Jesús López Cobos’ helpful but unfussy, straightforward direction suited Mahler’s most innocent of symphonies very well indeed and, impressively, he conducted the symphony entirely from memory. Interestingly, he launched straight into the opening bars as soon as the applause had died down, without anything like the long pause which usually precedes a Mahler symphony. Nor was there any excess of sentiment in the opening lines, with minimal pause on the first phrase, from which point the first movement evolved in a particularly innocent and earnest manner. The Philharmonic strings’ trademark clarity of attack and crispness was put to good use, highlighting a rich tapestry of details as well as capturing all of the music’s considerable charm. The horn solos were especially distinguished.

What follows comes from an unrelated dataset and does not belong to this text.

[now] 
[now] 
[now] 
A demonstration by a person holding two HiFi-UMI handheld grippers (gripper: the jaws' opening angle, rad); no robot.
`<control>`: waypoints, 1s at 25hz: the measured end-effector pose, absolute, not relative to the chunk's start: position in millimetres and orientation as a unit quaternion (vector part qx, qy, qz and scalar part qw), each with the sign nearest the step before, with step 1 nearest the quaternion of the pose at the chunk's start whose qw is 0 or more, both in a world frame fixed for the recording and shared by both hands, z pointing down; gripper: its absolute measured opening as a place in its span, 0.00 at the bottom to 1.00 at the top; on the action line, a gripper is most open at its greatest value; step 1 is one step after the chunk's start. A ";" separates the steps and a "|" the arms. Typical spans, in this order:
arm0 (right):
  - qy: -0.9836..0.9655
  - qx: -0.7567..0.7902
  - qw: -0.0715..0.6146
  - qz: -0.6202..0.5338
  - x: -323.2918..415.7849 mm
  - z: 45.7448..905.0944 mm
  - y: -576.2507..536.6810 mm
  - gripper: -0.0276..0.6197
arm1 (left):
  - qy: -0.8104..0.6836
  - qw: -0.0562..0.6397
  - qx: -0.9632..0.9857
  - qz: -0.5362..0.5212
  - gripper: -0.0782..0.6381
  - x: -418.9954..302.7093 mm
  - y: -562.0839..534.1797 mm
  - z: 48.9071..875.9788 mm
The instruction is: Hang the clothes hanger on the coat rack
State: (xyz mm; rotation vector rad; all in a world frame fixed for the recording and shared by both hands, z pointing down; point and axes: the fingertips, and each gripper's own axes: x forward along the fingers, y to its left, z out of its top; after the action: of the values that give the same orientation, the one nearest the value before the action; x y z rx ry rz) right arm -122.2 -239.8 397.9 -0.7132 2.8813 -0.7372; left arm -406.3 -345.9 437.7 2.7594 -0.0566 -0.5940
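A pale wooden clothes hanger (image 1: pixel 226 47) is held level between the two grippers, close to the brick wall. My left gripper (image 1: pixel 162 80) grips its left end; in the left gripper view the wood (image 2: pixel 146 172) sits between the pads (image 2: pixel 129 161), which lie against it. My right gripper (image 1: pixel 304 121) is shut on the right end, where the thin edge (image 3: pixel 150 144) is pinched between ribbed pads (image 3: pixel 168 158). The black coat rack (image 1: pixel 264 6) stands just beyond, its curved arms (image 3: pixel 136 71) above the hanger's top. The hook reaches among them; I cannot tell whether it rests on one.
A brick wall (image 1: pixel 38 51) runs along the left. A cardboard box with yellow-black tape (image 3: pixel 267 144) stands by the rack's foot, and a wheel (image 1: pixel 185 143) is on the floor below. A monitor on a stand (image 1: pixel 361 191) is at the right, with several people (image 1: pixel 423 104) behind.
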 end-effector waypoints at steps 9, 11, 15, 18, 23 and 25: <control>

The inner movements were more widely spaced, perhaps to the slight expense of the music’s greater structure, but also plumbing great emotional depths and creating a beautifully serene atmosphere to precede the monumental strophe of the third movement. Here, suddenly was a burst of sunlight, with thundering timpani and blazing brass heralding Ruby Hughes’ Himmlische Leben. Her singing was beautiful in timbre and impressive in characterisation of the text, with subtle emphases on the mentions of animal slaughter. It was a pity that she did not quite always project above the Mahlerian orchestra – perhaps more could have been done by conductor and orchestra to help in this regard – but it was nonetheless a fitting end to an excellent evening.